A mastite subclínica é um processo inflamatório que atinge a glândula mamária das vacas, afetando a saúde do gado e a produção leiteira. Segundo dados da Empresa Brasileira de Pesquisa Agropecuária (Embrapa), a doença acomete cerca de 20 a 38% de todo rebanho nacional, refletindo diretamente na produtividade. Para ajudar a identificar esse problema, alunos da empresa júnior do curso de Engenharia de Biossistemas (Biossistec Jr.), da Faculdade de Zootecnia e Engenharia de Alimentos (FZEA) da USP em Pirassununga, estão desenvolvendo um aplicativo capaz de detectar e analisar a presença da anomalia responsável pelos maiores prejuízos da bovinocultura nacional.

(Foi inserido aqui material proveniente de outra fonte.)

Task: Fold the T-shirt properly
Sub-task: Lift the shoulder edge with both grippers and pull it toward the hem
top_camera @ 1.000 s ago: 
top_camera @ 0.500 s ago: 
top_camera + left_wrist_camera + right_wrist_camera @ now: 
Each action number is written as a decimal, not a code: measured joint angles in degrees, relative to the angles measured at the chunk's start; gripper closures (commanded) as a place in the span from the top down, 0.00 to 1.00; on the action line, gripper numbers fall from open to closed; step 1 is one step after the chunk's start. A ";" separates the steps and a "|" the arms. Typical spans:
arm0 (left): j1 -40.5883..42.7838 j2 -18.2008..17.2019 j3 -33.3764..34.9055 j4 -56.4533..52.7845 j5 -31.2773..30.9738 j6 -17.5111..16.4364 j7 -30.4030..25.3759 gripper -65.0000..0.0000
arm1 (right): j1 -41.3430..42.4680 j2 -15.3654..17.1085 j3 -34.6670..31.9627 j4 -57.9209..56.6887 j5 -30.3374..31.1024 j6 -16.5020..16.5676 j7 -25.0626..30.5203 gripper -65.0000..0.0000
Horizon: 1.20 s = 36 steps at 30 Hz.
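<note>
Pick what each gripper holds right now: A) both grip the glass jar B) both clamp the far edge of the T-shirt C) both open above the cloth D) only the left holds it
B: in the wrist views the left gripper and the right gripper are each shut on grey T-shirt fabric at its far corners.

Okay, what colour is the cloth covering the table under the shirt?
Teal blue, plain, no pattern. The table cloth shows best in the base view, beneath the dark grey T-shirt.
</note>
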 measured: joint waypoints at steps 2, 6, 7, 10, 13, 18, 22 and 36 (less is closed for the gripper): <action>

O Mastitec é um software mobile para celulares e handhelds (computador de bolso). Ele funciona a partir de uma base de dados pré-estabelecida, comparando imagens térmicas e criando padrões para a região das glândulas mamárias (úbere) a fim de concluir se o animal avaliado possui ou não a doença. Para seu funcionamento, é necessário acoplar ao aparelho uma câmera capaz de capturar fotografias termográficas, o equipamento está sendo criado por parceiros do projeto.
Por conta da ausência de sintomas e alterações visíveis no leite ordenhado, a identificação da mastite subclínica é muito complicada, o úbere e as mamas do animal não apresentam anormalidades a olho nu e o problema só é notado com as quedas na produção. A tecnologia poderá facilitar esse diagnóstico.
“A metodologia proposta para o desenvolvimento é relacionada a técnicas de processamento de imagens e reconhecimento de padrões como parte de um sistema de visão computacional para análise de mastite subclínica”, comenta Luciano Lulio, professor do Departamento de Engenharia de Biossistemas da FZEA e coordenador do projeto.
Após o download do aplicativo e sua instalação, o produtor encontra uma tela de instruções na qual deve cadastrar tanto dados pessoais quanto informações sobre seu rebanho, separando-o em lotes. Dando fim aos registros e acoplando a câmera termográfica, um display para a captura das fotografias aparece. São pedidos três tipos de imagem: uma traseira, e duas laterais (esquerda e direita) do úbere do animal a ser analisado. Em poucos segundos, os dados começam a ser comparados com a base já instaurada na aplicação, por meio de algoritmos de processamento de imagens e classificação, como redes neurais artificiais.
Conforme o professor, o usuário não precisa se preocupar com esse processo, as comparações acontecem de forma automática. Em poucos instantes, a conclusão irá aparecer em seu celular, indicando em qual patamar aquela vaca está situada: alta, média, baixa ou sem chances de portar mastite (animal saudável).
Segundo Lulio, o funcionamento do aplicativo deve ser o mais simples e notório possível, assim, o produtor pode manuseá-lo da forma correta. Além disso, é importante ressaltar que a técnica busca complementar e não substituir as outras formas de identificação de mastite, aquelas laboratoriais e preditas usualmente pelos órgãos competentes de controle de qualidade do leite em bovinocultura, como a contagem de células somáticas (CCS) e o California Mastitis Test, popularmente conhecido como CMT.
Os primeiros experimentos com o aplicativo já foram realizados por professores do mesmo departamento, que também orientam o projeto, como Luciane Martello (responsável pela temáticade bovinocultura de leite) e Rafael de Souza (da área de automação em agropecuária), e produtores da própria USP.
Até agora, o Mastitec só existe em protótipo, mas já começou a ser traduzido para outras linguagens de programação como Java e C-Objective, a fim de chegar o mais rápido possível às plataformas Android e iOS.
O desafio e a experiência
Em julho do ano passado, a Embrapa lançou o Ideas for Milk, competição para apresentar soluções inovadoras e aumentar a eficiência da cadeia produtiva de leite no Brasil. O grupo da Biossistec Jr., responsável pelo Mastitec, levou a ideia para este desafio e ficou com o quarto lugar na etapa nacional, vencendo também a fase regional, realizada na cidade de São Carlos, em São Paulo.
“Poder apresentar um projeto com a cara da Engenharia de Biossistema, aplicar um sistema para um modo de produção de animais, mostrar isso para pessoas que conhecem do mercado e ainda ser elogiado, foi uma ótimo experiência”, diz Lucas Herker, aluno da USP Pirassununga e desenvolvedor do projeto, sobre a oportunidade em competir no Ideas for Milk.
“Ganhar a final regional de São Carlos e ainda participar da final nacional foi uma realização. A partir daí, conseguimos observar a grandiosidade que podemos atingir. Os incentivos que recebemos no projeto nos dão muita esperança para desenvolvermos mais coisas nessa área e mostrar para o Brasil o que é a Engenharia de Biossistemas e como ela pode nos ajudar”, conclui.